* **Task statement**:
Return exactly the lines below, starting with the one that has "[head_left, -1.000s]" and going on through the one that has "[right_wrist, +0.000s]".

* **Supplied data**:
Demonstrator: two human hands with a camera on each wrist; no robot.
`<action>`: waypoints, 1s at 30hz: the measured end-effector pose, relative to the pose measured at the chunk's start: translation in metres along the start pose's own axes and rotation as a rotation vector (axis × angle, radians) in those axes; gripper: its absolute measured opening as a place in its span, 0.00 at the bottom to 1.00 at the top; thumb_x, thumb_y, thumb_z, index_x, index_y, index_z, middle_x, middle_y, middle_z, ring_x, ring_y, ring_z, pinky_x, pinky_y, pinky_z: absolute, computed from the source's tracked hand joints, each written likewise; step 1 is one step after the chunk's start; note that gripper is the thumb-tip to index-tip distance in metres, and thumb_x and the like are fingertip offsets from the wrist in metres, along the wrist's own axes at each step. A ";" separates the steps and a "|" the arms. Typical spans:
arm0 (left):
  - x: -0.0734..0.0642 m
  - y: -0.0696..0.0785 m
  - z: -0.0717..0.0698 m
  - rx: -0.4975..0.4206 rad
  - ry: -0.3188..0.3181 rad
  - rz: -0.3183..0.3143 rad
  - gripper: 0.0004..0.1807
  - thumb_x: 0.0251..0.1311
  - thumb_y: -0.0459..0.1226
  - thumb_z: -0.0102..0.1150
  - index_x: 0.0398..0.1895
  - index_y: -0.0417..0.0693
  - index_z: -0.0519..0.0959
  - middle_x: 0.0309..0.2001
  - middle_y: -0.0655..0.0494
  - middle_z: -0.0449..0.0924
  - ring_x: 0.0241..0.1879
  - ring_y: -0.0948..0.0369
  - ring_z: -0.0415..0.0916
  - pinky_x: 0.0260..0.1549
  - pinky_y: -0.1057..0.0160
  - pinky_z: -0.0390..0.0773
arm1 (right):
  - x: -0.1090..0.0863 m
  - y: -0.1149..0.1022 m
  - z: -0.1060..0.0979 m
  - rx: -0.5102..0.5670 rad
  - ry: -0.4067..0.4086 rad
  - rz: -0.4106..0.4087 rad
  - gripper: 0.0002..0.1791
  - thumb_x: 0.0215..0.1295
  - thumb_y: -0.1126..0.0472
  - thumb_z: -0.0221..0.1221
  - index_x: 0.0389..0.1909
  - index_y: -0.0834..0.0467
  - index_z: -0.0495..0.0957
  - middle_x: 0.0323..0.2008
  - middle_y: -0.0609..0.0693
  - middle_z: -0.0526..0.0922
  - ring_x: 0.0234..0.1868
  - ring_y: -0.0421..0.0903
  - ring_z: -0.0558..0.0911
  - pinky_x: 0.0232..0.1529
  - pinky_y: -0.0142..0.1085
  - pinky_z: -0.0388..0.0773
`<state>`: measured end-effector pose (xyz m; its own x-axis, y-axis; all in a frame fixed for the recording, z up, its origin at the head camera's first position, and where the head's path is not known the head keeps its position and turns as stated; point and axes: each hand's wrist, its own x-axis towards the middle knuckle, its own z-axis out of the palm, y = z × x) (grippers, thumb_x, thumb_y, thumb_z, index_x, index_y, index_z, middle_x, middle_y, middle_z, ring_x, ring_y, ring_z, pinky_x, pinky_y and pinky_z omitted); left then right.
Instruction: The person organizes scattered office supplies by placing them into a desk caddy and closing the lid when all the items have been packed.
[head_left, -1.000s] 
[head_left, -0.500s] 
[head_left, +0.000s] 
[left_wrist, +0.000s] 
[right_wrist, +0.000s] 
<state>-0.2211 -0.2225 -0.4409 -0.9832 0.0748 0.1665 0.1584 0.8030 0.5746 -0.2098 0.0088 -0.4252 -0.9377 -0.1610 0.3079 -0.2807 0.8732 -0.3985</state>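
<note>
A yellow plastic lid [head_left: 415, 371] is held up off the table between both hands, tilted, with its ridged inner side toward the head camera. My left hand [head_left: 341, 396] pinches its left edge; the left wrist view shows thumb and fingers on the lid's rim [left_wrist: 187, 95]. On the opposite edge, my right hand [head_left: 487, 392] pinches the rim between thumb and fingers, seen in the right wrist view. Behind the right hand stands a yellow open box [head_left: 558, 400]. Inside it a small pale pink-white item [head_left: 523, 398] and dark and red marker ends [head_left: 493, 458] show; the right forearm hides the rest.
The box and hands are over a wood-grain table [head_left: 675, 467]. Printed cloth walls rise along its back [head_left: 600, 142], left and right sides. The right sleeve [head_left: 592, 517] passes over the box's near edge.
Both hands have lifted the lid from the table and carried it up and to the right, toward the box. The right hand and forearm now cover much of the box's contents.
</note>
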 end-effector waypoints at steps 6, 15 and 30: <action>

* **Your solution**:
[head_left, -1.000s] 
[head_left, -0.500s] 
[head_left, +0.000s] 
[left_wrist, +0.000s] 
[right_wrist, +0.000s] 

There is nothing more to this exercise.